▸ Material for this task:
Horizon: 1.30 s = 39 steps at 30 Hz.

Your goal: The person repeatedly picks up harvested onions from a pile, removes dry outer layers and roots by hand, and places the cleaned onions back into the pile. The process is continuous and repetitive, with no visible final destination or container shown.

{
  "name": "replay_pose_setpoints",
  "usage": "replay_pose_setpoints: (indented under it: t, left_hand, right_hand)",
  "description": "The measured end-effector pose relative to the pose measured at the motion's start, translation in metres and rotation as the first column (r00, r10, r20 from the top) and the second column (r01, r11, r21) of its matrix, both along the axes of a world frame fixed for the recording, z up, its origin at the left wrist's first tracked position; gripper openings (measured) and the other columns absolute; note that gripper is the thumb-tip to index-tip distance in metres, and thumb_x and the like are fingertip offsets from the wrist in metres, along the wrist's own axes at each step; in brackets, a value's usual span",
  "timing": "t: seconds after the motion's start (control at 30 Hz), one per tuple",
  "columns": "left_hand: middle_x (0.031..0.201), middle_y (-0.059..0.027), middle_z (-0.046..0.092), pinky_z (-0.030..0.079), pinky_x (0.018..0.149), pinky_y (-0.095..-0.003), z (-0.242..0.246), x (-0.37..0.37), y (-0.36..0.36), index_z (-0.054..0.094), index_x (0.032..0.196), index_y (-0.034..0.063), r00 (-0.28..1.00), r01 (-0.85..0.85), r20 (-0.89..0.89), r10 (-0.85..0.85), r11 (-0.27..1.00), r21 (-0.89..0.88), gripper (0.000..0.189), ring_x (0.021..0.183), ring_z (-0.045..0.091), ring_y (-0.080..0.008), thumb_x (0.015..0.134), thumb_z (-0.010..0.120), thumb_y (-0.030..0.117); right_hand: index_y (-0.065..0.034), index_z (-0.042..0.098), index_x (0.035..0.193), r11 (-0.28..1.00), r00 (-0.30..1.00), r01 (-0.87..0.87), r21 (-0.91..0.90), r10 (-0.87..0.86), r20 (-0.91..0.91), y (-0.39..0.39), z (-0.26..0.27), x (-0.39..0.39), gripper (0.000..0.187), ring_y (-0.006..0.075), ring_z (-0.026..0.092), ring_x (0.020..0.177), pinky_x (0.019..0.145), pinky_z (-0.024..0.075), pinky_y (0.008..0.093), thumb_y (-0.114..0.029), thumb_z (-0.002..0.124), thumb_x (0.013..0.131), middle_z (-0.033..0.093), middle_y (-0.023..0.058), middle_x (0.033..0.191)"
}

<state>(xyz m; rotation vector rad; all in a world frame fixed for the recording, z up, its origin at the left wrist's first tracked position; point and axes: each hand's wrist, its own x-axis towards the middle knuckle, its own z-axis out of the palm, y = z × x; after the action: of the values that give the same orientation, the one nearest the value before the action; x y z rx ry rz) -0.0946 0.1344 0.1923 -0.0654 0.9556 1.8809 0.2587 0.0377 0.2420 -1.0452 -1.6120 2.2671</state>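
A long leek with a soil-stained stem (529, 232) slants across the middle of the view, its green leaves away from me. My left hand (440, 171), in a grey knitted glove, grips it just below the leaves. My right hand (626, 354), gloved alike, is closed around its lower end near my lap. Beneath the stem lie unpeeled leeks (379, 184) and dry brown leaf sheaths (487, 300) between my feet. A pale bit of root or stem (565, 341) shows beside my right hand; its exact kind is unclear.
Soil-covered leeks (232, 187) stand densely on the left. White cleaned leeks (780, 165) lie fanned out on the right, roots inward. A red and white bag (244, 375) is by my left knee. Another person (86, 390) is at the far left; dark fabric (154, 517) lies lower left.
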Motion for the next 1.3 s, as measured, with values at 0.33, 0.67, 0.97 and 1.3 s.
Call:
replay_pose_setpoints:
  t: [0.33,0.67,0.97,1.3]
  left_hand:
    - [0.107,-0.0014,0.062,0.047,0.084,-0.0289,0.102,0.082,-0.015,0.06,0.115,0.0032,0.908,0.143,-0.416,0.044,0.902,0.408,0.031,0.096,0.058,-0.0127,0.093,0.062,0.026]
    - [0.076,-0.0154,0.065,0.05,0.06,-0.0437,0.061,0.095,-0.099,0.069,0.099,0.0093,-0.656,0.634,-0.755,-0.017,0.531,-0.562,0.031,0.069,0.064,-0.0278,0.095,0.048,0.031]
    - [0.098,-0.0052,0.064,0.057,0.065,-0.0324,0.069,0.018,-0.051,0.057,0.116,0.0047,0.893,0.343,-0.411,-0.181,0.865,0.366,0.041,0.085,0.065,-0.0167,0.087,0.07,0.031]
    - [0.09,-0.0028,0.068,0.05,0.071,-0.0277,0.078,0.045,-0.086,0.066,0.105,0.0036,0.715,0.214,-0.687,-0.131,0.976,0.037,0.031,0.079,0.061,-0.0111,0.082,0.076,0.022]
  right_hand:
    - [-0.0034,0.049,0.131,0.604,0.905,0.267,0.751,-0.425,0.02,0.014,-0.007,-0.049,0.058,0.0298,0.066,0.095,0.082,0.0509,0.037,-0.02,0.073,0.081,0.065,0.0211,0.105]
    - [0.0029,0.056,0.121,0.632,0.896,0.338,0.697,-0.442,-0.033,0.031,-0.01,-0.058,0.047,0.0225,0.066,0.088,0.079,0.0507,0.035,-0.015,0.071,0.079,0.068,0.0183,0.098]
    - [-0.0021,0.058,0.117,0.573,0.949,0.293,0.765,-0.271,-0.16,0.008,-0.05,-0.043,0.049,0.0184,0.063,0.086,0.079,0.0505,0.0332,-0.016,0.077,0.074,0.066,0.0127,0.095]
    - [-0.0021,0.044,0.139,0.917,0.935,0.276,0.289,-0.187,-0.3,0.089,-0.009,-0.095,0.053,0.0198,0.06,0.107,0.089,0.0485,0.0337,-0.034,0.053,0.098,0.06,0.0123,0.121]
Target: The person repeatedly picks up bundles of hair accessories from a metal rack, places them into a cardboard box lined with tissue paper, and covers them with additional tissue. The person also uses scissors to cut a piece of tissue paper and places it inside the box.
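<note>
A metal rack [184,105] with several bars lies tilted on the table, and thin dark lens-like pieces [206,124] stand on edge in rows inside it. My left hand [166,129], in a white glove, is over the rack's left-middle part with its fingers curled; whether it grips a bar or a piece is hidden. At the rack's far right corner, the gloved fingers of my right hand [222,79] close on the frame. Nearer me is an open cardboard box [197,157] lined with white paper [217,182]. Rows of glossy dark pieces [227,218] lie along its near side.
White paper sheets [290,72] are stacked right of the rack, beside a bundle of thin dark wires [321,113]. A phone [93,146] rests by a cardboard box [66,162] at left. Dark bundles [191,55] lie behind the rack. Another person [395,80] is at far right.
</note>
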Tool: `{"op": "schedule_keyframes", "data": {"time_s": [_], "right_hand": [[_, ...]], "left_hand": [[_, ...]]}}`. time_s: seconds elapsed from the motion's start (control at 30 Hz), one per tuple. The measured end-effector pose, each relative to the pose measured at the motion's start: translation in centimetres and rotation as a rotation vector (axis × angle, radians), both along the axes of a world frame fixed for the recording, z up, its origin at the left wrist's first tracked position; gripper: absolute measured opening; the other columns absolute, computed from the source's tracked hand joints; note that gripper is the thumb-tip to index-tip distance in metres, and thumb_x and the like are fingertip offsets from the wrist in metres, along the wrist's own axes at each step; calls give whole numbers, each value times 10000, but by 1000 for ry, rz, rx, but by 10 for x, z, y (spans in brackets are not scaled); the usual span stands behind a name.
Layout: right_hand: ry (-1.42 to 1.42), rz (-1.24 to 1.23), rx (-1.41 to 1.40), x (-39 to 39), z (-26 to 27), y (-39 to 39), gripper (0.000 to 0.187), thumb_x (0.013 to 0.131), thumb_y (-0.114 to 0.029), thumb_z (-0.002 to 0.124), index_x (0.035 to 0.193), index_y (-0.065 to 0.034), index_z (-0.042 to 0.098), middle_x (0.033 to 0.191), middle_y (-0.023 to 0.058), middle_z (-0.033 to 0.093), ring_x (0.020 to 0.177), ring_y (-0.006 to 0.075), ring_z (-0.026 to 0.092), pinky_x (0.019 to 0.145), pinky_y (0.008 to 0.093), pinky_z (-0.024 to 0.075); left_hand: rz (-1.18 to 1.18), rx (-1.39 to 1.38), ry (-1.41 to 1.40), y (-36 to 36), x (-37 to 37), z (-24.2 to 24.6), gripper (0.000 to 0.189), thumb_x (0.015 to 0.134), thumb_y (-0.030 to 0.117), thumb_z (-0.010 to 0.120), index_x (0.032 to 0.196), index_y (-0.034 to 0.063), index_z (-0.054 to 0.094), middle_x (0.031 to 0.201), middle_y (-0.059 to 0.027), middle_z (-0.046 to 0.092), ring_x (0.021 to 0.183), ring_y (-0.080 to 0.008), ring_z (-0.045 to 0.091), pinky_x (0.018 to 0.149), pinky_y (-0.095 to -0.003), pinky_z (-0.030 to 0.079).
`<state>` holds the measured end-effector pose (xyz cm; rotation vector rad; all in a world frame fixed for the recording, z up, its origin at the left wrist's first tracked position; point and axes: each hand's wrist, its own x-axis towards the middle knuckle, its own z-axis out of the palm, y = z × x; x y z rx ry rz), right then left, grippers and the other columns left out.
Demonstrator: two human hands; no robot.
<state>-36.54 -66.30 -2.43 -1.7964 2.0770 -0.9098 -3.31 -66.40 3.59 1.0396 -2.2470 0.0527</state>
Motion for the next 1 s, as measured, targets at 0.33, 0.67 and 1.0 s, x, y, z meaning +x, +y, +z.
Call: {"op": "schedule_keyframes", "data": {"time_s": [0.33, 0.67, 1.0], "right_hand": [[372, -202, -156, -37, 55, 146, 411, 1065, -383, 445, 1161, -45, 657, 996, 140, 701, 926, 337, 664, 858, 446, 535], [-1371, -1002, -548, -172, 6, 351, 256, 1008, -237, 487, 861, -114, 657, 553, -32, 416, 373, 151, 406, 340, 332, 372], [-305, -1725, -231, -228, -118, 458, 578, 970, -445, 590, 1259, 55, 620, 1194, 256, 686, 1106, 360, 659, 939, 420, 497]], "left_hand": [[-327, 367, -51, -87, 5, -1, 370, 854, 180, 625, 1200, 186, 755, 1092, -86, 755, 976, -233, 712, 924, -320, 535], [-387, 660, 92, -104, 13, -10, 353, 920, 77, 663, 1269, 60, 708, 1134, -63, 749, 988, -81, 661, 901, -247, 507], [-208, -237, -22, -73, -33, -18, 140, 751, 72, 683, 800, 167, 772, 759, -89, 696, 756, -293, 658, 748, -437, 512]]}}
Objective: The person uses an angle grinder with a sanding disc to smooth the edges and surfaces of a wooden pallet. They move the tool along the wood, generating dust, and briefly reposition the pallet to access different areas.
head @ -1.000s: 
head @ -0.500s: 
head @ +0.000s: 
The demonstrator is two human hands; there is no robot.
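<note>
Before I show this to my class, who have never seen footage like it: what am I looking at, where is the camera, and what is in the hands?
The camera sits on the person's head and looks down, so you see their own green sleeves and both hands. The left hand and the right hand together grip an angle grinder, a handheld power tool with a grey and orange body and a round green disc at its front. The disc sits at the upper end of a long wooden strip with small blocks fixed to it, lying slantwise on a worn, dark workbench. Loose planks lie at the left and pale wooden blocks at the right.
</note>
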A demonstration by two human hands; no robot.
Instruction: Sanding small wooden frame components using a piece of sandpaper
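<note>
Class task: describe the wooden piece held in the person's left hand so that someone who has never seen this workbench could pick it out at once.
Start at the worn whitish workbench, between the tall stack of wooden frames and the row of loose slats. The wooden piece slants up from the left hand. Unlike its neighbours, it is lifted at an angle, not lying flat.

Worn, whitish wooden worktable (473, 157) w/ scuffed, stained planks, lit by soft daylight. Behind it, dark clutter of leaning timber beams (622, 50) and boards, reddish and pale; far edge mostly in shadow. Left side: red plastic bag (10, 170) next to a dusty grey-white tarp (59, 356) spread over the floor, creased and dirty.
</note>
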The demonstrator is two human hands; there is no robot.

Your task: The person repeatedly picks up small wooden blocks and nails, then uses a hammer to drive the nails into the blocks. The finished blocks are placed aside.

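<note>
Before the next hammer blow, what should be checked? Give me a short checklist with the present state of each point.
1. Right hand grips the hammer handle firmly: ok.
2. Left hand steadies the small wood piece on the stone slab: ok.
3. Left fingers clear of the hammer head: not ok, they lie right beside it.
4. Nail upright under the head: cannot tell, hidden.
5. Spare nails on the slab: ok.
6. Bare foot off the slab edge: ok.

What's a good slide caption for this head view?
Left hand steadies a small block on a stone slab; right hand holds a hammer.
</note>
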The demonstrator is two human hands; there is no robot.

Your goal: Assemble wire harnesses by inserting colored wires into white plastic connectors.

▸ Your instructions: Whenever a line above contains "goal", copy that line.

▸ Solution:
Your goal: The person repeatedly picks up harvested onions from a pile, removes dry outer layers and roots by hand, and places the cleaned onions back into the pile. The process is continuous and repetitive, with no visible final destination or container shown.
Your goal: Assemble wire harnesses by inserting colored wires into white plastic connectors.

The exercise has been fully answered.